N. : “Non lo so. Non ci ho mai pensato. Una volta sono stata arrestata… era una cosa
molto seria. Pensai di essere davvero fregata quella volta. Improvvisamente pochi
giorni dopo fui rilasciata senza spiegazioni. Pare che il fratellastro di mio padre fosse
intervenuto. Naturalmente si assicurò che mio padre sapesse che mi aveva salvato,
anche se disonoravo la famiglia. Fu raccomandato a mio padre di mettermi in guardia,
di farmi sapere che mio zio non sarebbe mai più intervenuto un’altra volta. Mio padre
mi disse tutto ciò ma lo fece con molta calma. Non mi disse di fermarmi. Non l’ho
fatto comunque.”
Nell fece una pausa e poi dopo un po’ aggiunse: “Forse si sentì orgoglioso. Anche se
doveva essere stato umiliante avere suo fratello che lo comandava a bacchetta”.
Nell ed io continuammo a spostarci fra le sue sensazioni di insoddisfazione nel
presente e la sua nostalgia per il Sud Africa.
Io continuavo a combattere con i sentimenti suscitati in me dai suoi racconti, dalla
crescente consapevolezza di aspetti di me che avevo lasciato indietro, insieme ad una
chiarezza emergente che avevo fatto l’unica scelta che potevo fare per me.
Non ero una persona senza paura. Eppure sentivo un profondo richiamo per quel
posto – tale che, anche nell’ottenere più chiarezza, sentivo i miei dubbi crescenti –
dubbi che riflettevano la perturbazione delle mie convinzioni auto-protettive. Le
categorie sociali con cui ero cresciuta e che mi mandavano avanti, sostenendo le mie
convinzioni e decisioni ed organizzando il mio spazio interiore, erano messe
duramente alla prova e si stavano appannando. Ero catapultata in una nuova
complessità di sentimenti sulla miriade di punti di vista, conflitti e affiliazioni della
gente di questa terra multirazziale e multiculturale e di me stessa, in rapporto a tutto
questo.
Nell cominciò a sollevare problemi rispetto alla sue inibizioni sessuali. Inibizioni che
sentiva come un’eredità della madre che, violentata all’età di undici anni, represse
qualsiasi espressione sessuale o sensuale nella famiglia. Parlò di una precedente
terapia in Sud Africa dedicata a capire le sue inibizioni sessuali.
“Le ho detto”, aggiunse Nell quasi a margine “che questo terapeuta pensava che io
fossi stata abusata sessualmente da bambina?”
H. : “Non ricordo che me ne abbia parlato. Le sembra che possa essere vero?”
N. : “Non lo so, veramente non lo so. Ricordo qualcosa all’età di circa dieci anni.”

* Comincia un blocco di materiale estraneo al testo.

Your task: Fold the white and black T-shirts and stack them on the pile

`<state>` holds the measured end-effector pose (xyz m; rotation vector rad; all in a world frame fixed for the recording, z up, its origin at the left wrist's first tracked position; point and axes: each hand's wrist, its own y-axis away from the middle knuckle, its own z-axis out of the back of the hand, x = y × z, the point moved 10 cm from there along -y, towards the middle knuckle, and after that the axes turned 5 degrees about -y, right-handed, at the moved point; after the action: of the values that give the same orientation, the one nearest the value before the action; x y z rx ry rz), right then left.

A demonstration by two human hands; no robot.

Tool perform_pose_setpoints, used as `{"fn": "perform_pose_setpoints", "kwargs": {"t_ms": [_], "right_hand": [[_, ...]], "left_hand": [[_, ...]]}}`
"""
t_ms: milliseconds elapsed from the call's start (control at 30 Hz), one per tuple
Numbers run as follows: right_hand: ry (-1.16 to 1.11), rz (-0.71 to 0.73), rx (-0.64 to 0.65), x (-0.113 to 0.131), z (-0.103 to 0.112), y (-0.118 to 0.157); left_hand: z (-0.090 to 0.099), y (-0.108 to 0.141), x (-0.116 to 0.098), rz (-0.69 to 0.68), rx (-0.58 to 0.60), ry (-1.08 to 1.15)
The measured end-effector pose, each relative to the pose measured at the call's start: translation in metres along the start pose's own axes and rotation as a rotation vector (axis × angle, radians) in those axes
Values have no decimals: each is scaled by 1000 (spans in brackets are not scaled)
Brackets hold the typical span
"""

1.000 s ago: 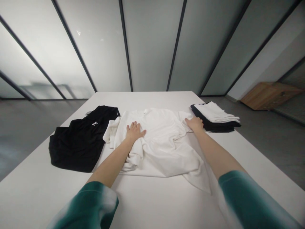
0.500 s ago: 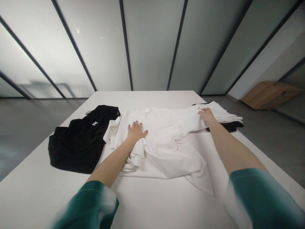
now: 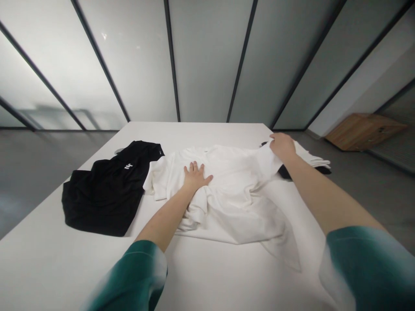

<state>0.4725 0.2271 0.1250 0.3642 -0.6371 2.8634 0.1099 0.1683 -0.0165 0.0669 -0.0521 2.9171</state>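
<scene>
A white T-shirt [image 3: 230, 172] lies spread on the table, its lower part bunched in wrinkles towards me. My left hand [image 3: 195, 176] rests flat on the shirt's left half with the fingers spread. At the far right, my right hand [image 3: 282, 147] is closed on the shirt's sleeve and holds it slightly raised. That hand is just in front of a stack of folded clothes, partly covering it. To the left of the white shirt sits a black garment [image 3: 103, 194] with a small white print, loosely folded.
The folded stack [image 3: 313, 159], white on top of black, lies near the table's right edge. Beneath everything is a white table [image 3: 233, 280]. A frosted glass wall [image 3: 207, 60] stands behind it, and a wooden cabinet [image 3: 363, 131] is on the floor at right.
My right hand has lifted and pulled the sleeve away and up. The white T-shirt has shifted a little to the right, with my left hand still flat on it.
</scene>
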Motion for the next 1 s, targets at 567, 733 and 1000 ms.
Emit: {"fn": "perform_pose_setpoints", "kwargs": {"t_ms": [567, 733, 1000], "right_hand": [[-551, 88, 262, 93, -81, 73], [-342, 97, 320, 51, -81, 84], [-165, 396, 410, 67, -79, 136]], "left_hand": [[0, 0, 0, -3, -3, -4], [-2, -1, 1, -2, 12, -11], [-5, -3, 4, 0, -4, -13]]}}
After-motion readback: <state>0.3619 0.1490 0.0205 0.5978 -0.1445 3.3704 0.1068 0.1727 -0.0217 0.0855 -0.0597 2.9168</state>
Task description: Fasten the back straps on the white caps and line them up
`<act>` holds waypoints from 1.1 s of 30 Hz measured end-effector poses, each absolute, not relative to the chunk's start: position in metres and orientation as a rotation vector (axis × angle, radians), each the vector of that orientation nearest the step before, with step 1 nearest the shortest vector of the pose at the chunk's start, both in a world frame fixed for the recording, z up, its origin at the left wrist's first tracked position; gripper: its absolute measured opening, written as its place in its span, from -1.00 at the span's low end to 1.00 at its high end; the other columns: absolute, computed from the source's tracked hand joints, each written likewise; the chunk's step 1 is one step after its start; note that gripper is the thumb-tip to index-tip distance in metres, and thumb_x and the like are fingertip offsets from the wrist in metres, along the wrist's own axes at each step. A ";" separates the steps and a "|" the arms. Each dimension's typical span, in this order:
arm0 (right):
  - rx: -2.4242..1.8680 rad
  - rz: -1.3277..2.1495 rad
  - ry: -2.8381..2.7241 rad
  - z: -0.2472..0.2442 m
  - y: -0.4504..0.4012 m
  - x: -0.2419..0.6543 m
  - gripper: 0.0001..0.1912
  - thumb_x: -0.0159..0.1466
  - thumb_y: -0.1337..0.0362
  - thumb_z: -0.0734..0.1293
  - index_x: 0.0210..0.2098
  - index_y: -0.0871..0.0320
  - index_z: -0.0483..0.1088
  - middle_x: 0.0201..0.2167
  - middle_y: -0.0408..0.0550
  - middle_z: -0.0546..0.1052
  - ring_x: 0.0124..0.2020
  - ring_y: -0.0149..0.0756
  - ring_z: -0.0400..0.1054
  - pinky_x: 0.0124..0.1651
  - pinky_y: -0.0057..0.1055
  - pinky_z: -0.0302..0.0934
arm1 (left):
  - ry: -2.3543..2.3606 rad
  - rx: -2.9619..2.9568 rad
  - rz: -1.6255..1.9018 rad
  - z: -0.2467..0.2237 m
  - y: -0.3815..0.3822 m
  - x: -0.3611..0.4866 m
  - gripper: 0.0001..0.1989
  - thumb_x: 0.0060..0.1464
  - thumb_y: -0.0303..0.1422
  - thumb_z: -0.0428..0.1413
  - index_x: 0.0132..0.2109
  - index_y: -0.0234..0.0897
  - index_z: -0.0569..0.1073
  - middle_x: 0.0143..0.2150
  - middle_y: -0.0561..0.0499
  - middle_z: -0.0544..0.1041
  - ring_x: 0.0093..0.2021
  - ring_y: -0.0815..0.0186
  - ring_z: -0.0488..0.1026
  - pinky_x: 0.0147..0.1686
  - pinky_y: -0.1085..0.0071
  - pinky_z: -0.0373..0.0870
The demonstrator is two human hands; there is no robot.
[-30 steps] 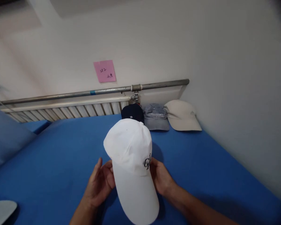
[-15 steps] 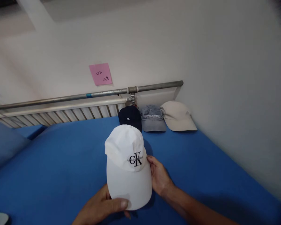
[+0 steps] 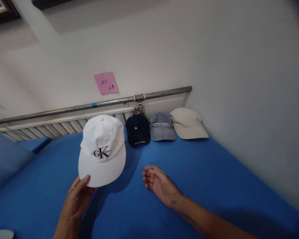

L’immagine della madre che era stata violentata a undici anni mi tornò in mente.
H.: “Qualcosa come?”
Con una voce più decisa
Nell disse: “Penso che abbia implicato mio zio; sa, il fratello
di mio padre”. Fece una pausa, mi guardò con intenzione, come se aspettasse che io
intervenissi in questa cosa. Senza parlare diedi l’indicazione che stavo ascoltando e
che non volevo dare una direzione più specifica a questo racconto.
N.: “Nella mia precedente terapia non siamo mai andati al di là di questo. Cercavamo
di capire le mie inibizioni sessuali e il terapeuta venne fuori con questa cosa. Non so
se fosse semplicemente un inappropriato comportamento seducente da parte sua; era
sempre seducente con le nipoti. Mi lasciava semplicemente con delle sensazioni di
disagio. Mi sentivo molto imbarazzata e impacciata
quando ero con lui ed evitavo in
qualsiasi occasione di rimanere da sola con lui. Non si sposò mai ed era veramente un
personaggio singolare. Non credo di poter dire niente di più su questo ora.” Dopo un
silenzio aggiunse: “Strano che questo zio continui a venir fuori”.